[Provided records]:
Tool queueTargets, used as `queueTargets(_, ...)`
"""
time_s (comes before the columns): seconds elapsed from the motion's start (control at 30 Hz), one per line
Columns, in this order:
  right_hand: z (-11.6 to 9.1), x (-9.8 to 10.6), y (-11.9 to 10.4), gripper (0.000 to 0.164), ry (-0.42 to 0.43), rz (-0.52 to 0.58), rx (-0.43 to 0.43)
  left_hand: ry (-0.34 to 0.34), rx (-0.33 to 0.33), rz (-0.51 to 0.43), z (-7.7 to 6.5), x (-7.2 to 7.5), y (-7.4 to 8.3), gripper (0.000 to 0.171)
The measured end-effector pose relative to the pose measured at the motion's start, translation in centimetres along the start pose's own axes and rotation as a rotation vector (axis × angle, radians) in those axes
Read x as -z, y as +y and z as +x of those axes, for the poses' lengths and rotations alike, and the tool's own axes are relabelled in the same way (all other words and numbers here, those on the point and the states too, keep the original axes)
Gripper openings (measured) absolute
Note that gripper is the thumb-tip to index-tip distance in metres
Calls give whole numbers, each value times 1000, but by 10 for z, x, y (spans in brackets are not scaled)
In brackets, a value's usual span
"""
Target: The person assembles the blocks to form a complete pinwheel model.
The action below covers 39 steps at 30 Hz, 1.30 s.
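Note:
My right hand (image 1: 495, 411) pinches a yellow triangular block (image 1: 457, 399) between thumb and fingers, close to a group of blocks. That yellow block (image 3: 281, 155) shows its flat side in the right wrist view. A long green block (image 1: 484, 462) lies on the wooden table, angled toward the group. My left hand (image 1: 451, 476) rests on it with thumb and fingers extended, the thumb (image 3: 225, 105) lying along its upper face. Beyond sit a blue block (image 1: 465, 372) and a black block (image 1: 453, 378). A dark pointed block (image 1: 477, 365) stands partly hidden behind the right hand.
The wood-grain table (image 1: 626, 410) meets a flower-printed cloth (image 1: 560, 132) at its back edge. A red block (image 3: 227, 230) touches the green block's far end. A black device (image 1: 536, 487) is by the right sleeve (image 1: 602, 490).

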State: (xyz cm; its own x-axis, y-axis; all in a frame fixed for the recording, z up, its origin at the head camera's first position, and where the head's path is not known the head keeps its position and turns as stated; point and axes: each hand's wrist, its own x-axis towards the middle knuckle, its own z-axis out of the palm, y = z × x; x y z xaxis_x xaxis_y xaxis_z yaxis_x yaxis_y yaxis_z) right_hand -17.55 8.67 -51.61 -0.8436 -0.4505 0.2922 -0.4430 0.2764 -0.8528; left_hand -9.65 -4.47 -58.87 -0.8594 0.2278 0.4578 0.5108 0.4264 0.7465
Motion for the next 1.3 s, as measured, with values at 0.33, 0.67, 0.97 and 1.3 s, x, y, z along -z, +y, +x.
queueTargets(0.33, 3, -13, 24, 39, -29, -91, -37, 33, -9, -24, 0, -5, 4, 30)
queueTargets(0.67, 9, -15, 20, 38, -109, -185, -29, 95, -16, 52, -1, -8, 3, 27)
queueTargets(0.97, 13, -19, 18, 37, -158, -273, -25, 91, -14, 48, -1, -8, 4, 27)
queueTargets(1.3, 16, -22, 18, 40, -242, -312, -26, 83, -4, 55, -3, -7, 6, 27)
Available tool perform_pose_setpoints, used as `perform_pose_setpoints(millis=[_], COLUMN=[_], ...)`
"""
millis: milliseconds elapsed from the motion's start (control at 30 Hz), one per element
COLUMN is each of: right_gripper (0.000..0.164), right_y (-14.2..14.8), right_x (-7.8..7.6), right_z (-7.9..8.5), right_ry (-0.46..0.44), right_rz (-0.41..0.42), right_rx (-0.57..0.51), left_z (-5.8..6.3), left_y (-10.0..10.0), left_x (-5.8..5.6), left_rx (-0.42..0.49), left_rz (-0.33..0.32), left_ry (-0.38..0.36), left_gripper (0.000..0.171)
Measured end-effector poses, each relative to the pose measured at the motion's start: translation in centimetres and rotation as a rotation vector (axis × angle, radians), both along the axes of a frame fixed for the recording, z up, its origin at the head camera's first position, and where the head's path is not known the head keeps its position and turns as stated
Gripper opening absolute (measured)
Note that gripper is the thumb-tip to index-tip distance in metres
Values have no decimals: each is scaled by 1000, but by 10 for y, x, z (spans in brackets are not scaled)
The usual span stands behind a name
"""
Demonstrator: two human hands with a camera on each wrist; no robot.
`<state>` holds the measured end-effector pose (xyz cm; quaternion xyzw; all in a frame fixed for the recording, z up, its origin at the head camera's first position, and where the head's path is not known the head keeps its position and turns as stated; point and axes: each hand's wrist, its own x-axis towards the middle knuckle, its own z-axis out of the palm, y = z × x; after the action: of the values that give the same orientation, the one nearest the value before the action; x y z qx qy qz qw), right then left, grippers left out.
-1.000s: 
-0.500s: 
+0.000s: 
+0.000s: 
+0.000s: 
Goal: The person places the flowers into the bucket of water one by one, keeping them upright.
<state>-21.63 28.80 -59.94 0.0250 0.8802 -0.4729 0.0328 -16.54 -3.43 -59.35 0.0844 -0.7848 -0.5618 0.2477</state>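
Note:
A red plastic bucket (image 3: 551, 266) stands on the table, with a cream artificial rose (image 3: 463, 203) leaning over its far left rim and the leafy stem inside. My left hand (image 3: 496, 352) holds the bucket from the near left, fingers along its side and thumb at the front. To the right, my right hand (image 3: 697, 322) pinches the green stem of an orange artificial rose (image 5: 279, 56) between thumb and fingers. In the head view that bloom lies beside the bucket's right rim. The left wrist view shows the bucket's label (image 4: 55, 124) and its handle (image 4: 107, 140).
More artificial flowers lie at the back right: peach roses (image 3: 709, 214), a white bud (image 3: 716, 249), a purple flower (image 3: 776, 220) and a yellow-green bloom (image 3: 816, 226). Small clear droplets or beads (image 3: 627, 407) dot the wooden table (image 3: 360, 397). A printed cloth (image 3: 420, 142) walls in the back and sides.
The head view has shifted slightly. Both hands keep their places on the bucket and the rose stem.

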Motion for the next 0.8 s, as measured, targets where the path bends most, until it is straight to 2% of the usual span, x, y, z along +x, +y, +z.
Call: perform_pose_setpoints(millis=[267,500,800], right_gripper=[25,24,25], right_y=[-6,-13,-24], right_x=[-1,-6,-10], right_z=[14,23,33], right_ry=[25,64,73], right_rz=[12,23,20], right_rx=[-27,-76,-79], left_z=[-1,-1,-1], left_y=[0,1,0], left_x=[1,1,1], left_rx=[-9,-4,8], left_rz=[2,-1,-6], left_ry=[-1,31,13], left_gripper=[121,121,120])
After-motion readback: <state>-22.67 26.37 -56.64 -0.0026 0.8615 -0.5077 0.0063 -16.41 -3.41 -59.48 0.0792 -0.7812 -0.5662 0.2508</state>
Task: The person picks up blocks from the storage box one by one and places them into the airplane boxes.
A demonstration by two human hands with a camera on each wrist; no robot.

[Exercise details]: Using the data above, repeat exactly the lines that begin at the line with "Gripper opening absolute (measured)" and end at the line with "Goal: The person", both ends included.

[Answer below]:
Gripper opening absolute (measured)
Note that gripper is the thumb-tip to index-tip distance in metres
Values have no decimals: each is scaled by 1000, but by 10 for y, x, z (spans in brackets are not scaled)
The usual span stands behind a name
"""
Demonstrator: two human hands with a camera on each wrist; no robot.
`<state>` holds the measured end-effector pose (xyz cm; quaternion xyzw; all in a frame fixed for the recording, z up, its origin at the head camera's first position, and where the head's path is not known the head keeps its position and turns as stated; point and axes: each hand's wrist, its own x-axis towards the middle knuckle, its own z-axis out of the palm, y = z × x; after the action: of the values that give the same orientation, the one nearest the value before the action; x y z qx qy qz qw), right then left, grippers left out.
-1.000s: 
-0.500s: 
+0.000s: 
+0.000s: 
+0.000s: 
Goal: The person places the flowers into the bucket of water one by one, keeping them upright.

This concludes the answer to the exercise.